Halloween is by far and away our busiest time of year, but such is the public’s love of dressing up that there is high demand for Christmas outfits and themed party wear, while we also cater to World Book Day in the UK, Lent’s Carnival in Western Europe and the younger generations’ limitless love for dressing up as things like Superheroes.
Changing to this strategy has given us a much bigger market to target and has positioned us where the customer wants to shop. This strategy has meant we have grown each year since 2015 (even through the pandemic when dressing up for Zoom parties offered something ‘different’ to do in lockdown) and gives us plenty of room to continue to grow.

What are some of the biggest ecommerce and omnichannel challenges you’ve come up against?
The change in the Facebook model, when you could no longer talk to your fans at scale for free, required a big shift in strategy. We had built up 1.3M followers but after the changes we couldn’t engage with them at scale without paying thousands of pounds.
Mastering every stage of the process on Amazon has also been a huge challenge. It’s an incredibly complicated process and to get to the level we’re at now has been the result of focus, trial and error over ten years. Amazon provides an incredible reach through its multi-market network – and we have built a global network as a result of following Amazon into every market – but getting that to work in our favour is no mean feat.
What kind of advertising do you do, and where? How much of your business relies on word of mouth?
At the moment 99% of our advertising spend is on Amazon. We use Pay-per-click advertising to capture the demand on the platform. However, as our product range has expanded more and more, and we are in a position to serve the majority of what the consumer is looking for, we will move more spend to brand-building advertising in the near future.
Talk us through your market expansion strategy.
We do follow Amazon to new markets but assess the data for those markets to check they have a culture of costumes. More and more countries do as Halloween grows around the world, but many countries have their own key fancy dress holidays beyond Halloween. It’s also important to ensure Amazon has got to scale in that market.
Due diligence like this means we’ve never had to backtrack in any market – we’ll have thoroughly researched the data before we take any steps to launch.
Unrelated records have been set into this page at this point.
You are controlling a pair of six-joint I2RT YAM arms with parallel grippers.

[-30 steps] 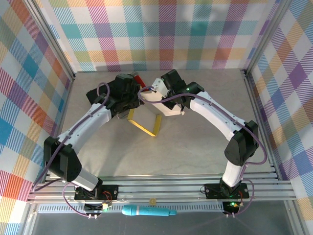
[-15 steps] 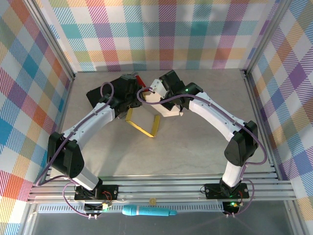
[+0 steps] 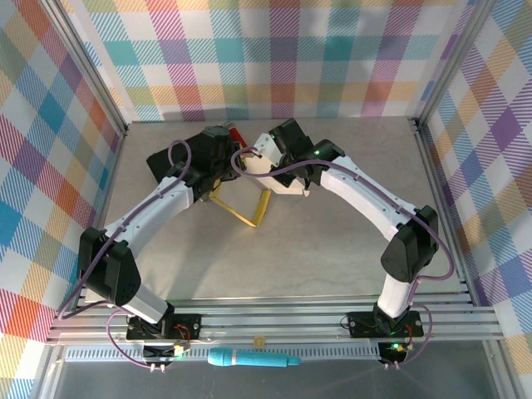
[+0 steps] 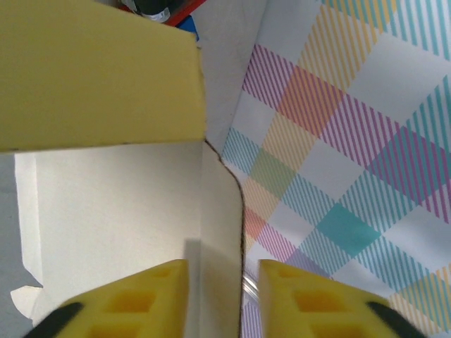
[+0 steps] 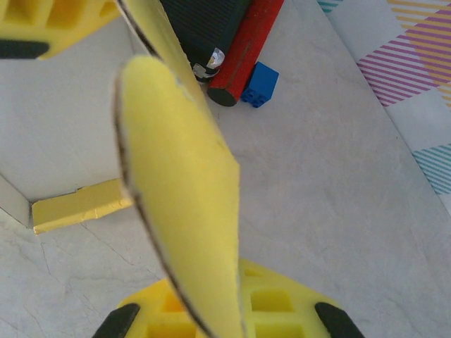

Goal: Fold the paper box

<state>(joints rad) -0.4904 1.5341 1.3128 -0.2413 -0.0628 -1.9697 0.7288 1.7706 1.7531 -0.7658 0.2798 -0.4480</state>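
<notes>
Pinching a yellow flap of the paper box (image 5: 187, 204), the right gripper (image 5: 218, 313) is clamped tight. The left gripper (image 4: 224, 296) (jaws narrowly apart) straddles a pale flap's edge. That box stands half-formed toward the table's (image 3: 324, 249) back, beside the black case (image 3: 165, 158).

The top camera looks down from above and behind the arms (image 3: 158, 208), far enough to take in the whole table (image 3: 332, 249) and the walls (image 3: 274, 58). Both wrist cameras sit very near the box (image 4: 106, 211), which they share. The left one looks past it to the walls, the right one down at the table.
</notes>
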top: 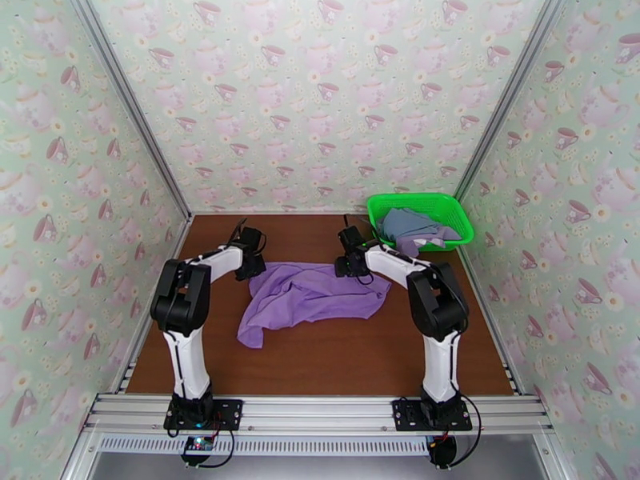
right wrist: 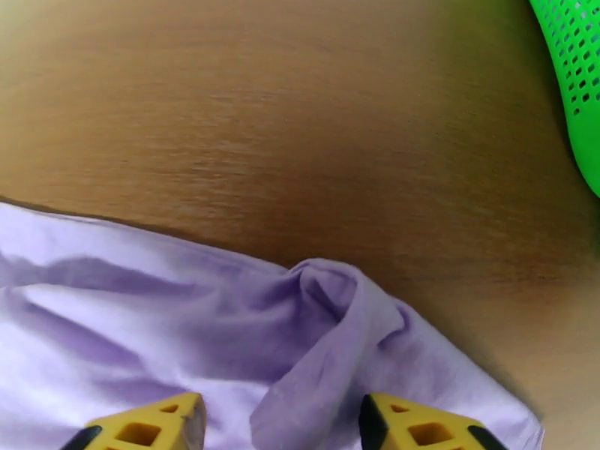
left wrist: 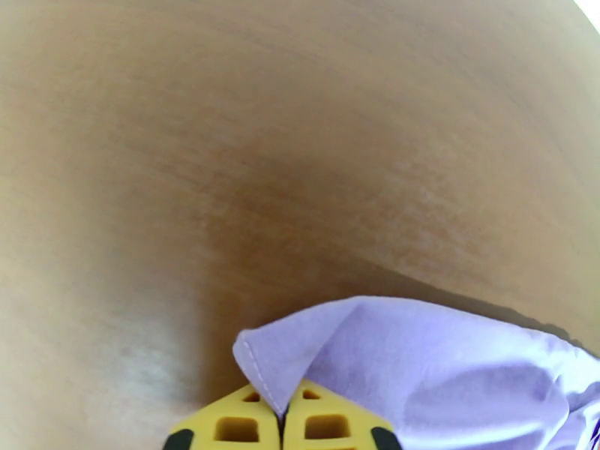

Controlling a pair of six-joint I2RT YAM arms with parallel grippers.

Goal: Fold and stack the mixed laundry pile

If there is a tradition of dressing up but Amazon is yet to reach scale in that market we will look to the local leading marketplace – for example in The Netherlands Amazon has not managed to get a hold – instead Bol.com dominates that space.
With the consistency of your growth to the level you’re at now, do you think there’s anything that makes you particularly resilient as an ecommerce company?
The fact that we sell 1000s of products in multiple markets and manage to handle the complexity of that profitably makes us very resilient.
Not only does it mean we are not overly dependent on one product declining but it also deters competitors as it would take anyone else years of losses to work out the systems and processes that underpin what we do.
By continuing to use data to understand our audience, add more products to our range and roll out to new markets we anticipate we’ll be able to protect the business from any external factors. So many people love an excuse to dress up – even the pandemic saw us supplying costumes to people for at-home Zoom parties – so there’s not a huge amount I can see impacting our resilience more than that of any other company
We will continue to use data to add more products to our range and roll out to new markets.
What one piece of advice would you give someone launching an ecommerce business today?
Understand your success model and understand how what you are doing is creating value.
As well as building a profitable business we are creating a system that can profitably distribute and market thousands of products direct to consumers around the world. That has real value to larger companies with extensive product portfolios who want to be able to move to a global DTC model quickly.